I often wonder if our reasons for keeping the Temple and garments sacred are misguided. We often use the idiom "Sacred, not secret" in reference to the Temple. But is this how we practice it? I would argue that the reason we are asked not to reveal Temple ceremonies or garments is not a pearls-before-swine rationale. Rather, the experience we have in the Temple is incommunicable to those who have not experienced it. It is more than just words and ritual. The sacredness of the entire experience gets lost when we try to communicate it outside of its context. It's not because it's our own little secret which only gets shared with a select few, but that to willingly share it outside of its context shows a complete misunderstanding of the reasons behind it.

I also think we get confused about what in the Temple is actually sacred. The symbols and the words used are not what are sacred. What the symbols and words mean are what is. One big criticism of the Temple ceremony is its similarity to Masonic rituals. However, I would argue that the symbols and words in the Temple ceremony could be anything, so long as they still represent what God intends them to. So what if someone records it and posts it on Youtube? So what if someone is selling garments on Ebay? The sacredness no longer exists in it. It becomes only a satisfaction of curiosity and nothing else.
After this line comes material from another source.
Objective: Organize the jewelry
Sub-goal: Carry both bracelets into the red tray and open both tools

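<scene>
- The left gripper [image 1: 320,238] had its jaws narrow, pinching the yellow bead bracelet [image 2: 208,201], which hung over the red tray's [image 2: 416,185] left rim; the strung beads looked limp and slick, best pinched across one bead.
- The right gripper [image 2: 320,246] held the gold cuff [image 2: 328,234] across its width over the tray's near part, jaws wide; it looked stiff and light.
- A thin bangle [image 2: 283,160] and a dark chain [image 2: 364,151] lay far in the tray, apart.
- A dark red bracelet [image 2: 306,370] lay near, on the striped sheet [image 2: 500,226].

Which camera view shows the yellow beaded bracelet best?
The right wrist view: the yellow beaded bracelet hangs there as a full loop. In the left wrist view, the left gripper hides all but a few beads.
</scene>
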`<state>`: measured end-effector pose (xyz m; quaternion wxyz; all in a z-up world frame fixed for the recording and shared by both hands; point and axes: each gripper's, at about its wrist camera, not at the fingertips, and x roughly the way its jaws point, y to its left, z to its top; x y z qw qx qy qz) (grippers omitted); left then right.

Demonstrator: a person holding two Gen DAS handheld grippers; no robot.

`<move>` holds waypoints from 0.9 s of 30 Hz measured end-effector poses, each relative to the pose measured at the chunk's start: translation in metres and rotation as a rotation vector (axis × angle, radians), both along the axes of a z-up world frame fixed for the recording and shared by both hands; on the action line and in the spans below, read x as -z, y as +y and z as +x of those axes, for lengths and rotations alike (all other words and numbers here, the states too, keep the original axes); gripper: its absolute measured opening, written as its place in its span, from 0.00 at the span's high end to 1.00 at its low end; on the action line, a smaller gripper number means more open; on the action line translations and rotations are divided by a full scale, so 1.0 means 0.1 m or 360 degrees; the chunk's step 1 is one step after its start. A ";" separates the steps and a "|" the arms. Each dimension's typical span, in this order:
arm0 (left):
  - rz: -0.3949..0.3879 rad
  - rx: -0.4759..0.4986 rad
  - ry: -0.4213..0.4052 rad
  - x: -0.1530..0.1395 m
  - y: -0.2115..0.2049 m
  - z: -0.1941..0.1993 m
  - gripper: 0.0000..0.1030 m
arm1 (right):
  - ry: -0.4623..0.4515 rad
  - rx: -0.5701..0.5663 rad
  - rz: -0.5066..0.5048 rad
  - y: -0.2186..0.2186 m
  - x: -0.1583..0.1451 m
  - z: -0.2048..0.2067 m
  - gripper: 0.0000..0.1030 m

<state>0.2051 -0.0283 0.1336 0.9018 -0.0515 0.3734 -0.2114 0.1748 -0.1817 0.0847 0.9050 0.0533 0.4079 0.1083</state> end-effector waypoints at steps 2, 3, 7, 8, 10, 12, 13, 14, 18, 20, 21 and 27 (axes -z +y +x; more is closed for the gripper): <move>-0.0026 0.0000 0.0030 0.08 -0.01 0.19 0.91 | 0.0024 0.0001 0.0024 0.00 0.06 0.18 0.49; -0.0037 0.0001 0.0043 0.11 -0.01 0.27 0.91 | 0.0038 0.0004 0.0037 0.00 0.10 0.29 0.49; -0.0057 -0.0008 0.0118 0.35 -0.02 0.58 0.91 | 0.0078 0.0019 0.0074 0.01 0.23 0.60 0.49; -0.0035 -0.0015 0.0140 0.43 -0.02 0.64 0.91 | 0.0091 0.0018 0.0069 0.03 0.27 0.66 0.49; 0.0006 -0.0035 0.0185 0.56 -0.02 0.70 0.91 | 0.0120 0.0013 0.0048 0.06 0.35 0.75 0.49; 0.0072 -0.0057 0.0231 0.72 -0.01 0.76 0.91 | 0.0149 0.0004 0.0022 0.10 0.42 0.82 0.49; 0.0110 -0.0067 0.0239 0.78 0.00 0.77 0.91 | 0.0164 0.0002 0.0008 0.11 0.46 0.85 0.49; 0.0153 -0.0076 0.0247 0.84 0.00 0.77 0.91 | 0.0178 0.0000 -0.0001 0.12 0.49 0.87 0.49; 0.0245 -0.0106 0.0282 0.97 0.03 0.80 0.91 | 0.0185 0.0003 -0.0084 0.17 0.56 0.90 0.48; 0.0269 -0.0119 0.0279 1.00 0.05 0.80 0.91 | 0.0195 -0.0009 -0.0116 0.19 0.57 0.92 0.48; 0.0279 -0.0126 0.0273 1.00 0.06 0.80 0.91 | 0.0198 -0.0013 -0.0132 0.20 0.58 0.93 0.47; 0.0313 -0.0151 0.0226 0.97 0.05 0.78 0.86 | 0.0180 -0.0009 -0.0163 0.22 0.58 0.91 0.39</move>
I hope that we can get to a point where we get a better understanding what sacred means and how our experience with the Temple and garments fits into our culture of information and curiosity. And I hope for myself that I can be okay with the decisions of others to discount the Temple's sacredness because those decisions do not affect my faith and my Mormon experience.

2 comments:

Erin Mumford said...

I've been afraid for a long time to see if the temple ceremony is on YouTube until today. And, of course, it is. It's a little shocking to me, just because I haven't yet come to terms with the fact that, truly, "nothing is sacred" anymore. But you're right: It isn't the same as being there, a willing and faithful participant. And people who are sincerely searching for this particular spiritual path are not going to be turned away by some idiot with a camera. Very nice post.